Mentions: Circuits in the auditory brainstem are capable of supporting among the fastest firing rates in the nervous system. Additionally, varying patterns of activity in the mouse VCN-LSO pathway have been shown to differentially activate different glutamate receptor subtypes and different calcium sources [28]. To determine the capability of VCN-LSO synapses to support repetitive activity in the developing circuit, we added cyclothiazide to the perfusate to prevent AMPAR desensitization and measured responses to 50 Hz pulse-train stimuli delivered to the ventral acoustic stria. As judged by paired-pulse depression (PPD), neurons in the youngest slices were unable to follow at 50 Hz, a relatively slow frequency for the auditory brainstem (Fig. 6A). In order to ask how frequency-following matures between P1 and P12 we delivered pulse trains of 10 stimuli at 10, 20, 50, and 100 Hz to VCN-LSO fibers. Stimulation at lower frequencies (10 and 20 Hz, or 100 and 50 ms inter-stimulus intervals) yielded similar response profiles at all ages (Fig. 6B), whereas stimulation at higher frequencies (50 and 100 Hz, or 20 and 10 ms inter-stimulus intervals) revealed distinctly different profiles for the different age groups (50 Hz: p = 3.3*10−5; 100 Hz: p = 0.071, one-way ANOVA). PPD at 50 Hz (Fig. 6C) was significantly larger in P1-2 than in P3-4 cells (p = 0.014) and in P5-8 than in P9-12 cells (p = 0.041; [Paired-pulse ratios at 50 Hz: P1-P2, 0.36±0.06; P3-P4, 0.58±0.05; P5-P8, 0.65±0.05; P9-P12, 0.84±0.07]). At 100 Hz, PPD was also significantly larger in P1-2 and in P3-4 cells than in P9-12 cells (p = 0.0018; p = 0.012; [Paired-pulse ratios at 100 Hz: P1-P2, 0.19±0.03; P3-P4, 0.28±0.07; P5-P8, 0.32±0.12; P9-P12, 0.66±0.10]). These data suggest that changes in probability of neurotransmitter release, rate of vesicle recruitment, number of postsynaptic receptors, or some combination of these, follow a developmental trend that coincides with functional refinement at VCN-LSO synapses.


Functional refinement in the projection from ventral cochlear nucleus to lateral superior olive precedes hearing onset in rat.

Case DT, Zhao X, Gillespie DC - PLoS ONE (2011)

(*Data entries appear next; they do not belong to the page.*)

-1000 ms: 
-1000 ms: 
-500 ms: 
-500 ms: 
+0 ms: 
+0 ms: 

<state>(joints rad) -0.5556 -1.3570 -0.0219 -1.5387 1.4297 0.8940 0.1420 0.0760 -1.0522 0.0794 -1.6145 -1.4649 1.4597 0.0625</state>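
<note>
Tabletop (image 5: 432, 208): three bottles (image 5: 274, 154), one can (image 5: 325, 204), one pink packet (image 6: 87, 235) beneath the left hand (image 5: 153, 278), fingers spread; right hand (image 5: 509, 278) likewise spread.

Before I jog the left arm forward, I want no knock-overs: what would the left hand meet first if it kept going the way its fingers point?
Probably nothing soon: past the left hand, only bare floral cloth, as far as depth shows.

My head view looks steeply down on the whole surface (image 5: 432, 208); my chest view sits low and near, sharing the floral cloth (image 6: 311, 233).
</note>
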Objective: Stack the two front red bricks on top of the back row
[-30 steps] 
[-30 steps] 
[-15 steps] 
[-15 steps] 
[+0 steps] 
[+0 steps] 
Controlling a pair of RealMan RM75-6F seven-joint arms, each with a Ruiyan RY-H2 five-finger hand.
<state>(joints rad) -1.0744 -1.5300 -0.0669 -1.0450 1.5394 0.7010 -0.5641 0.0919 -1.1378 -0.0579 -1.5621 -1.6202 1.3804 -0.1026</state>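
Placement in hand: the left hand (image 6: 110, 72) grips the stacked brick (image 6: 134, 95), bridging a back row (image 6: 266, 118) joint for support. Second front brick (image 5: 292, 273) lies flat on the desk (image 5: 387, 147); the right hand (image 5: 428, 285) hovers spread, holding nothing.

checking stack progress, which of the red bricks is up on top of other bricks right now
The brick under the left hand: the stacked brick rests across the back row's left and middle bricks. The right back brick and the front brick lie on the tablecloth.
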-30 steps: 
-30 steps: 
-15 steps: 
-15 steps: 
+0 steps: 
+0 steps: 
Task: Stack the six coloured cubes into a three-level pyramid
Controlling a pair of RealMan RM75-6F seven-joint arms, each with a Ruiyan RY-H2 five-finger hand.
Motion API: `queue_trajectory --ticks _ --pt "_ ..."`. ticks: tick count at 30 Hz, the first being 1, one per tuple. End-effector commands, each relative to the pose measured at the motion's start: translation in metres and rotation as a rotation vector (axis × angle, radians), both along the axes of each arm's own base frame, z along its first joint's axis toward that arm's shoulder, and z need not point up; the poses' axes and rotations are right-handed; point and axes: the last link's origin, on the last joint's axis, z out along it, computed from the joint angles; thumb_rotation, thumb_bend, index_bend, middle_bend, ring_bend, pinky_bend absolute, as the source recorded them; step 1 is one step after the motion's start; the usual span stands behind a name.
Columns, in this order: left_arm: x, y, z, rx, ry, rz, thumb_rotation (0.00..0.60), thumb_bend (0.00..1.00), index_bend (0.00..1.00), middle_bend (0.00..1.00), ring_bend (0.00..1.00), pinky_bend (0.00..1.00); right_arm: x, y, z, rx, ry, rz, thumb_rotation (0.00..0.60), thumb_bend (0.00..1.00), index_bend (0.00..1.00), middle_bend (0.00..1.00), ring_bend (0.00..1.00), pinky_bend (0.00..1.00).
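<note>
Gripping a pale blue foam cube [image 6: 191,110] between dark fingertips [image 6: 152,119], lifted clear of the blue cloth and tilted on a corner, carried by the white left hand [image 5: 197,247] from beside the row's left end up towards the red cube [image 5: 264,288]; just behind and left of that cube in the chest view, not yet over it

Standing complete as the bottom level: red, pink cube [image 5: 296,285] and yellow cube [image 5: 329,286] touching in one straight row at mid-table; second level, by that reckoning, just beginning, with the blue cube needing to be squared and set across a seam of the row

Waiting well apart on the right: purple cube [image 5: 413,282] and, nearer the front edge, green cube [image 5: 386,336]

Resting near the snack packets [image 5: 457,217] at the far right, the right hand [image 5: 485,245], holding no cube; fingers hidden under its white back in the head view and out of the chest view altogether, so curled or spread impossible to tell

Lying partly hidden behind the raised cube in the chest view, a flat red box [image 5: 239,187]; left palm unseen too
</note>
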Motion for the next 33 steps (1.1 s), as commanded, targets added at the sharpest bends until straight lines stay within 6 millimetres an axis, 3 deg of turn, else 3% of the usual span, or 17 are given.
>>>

Paired-pulse depression decreases between birth and hearing onset.A: Representative responses to 50 Hz pulse-trains in P2, P5, and P9 cells; responses to the first five pulses only are shown. Greater paired-pulse depression between pulse 1 and 2 is evident in the youngest cell than in the older cells. B: Average responses to 10-pulse trains at four frequencies. At stimulation frequencies of 20 Hz or less, few differences are seen between ages. At 50 and 100 Hz, clear differences are obvious between age groups, and only the oldest (P9-12) cells are able to follow 100 Hz trains. C: Group data from B, showing paired-pulse ratios as pulse 2/pulse 1. At 10 and 20 Hz, age differences are not significant at the p<0.05 level (p = 0.48 and p = 0.063, one-way ANOVA). At 50 Hz, significant age differences are seen in paired-pulse depression (one-way ANOVA:  = 3.3*10−5), with greater depression in P1-2 slices than in P3-4 slices (posthoc Mann-Whitney p = 0.014) and in P5-8 slices than in P9-12 slices (p = 0.041). At 100 Hz, significant age differences are also seen (one-way ANOVA p = 0.071), with paired-pulse depression greater in P1-2 (p = 0.0018) and P3-4 slices than in P9-12 slices (p = 0.012).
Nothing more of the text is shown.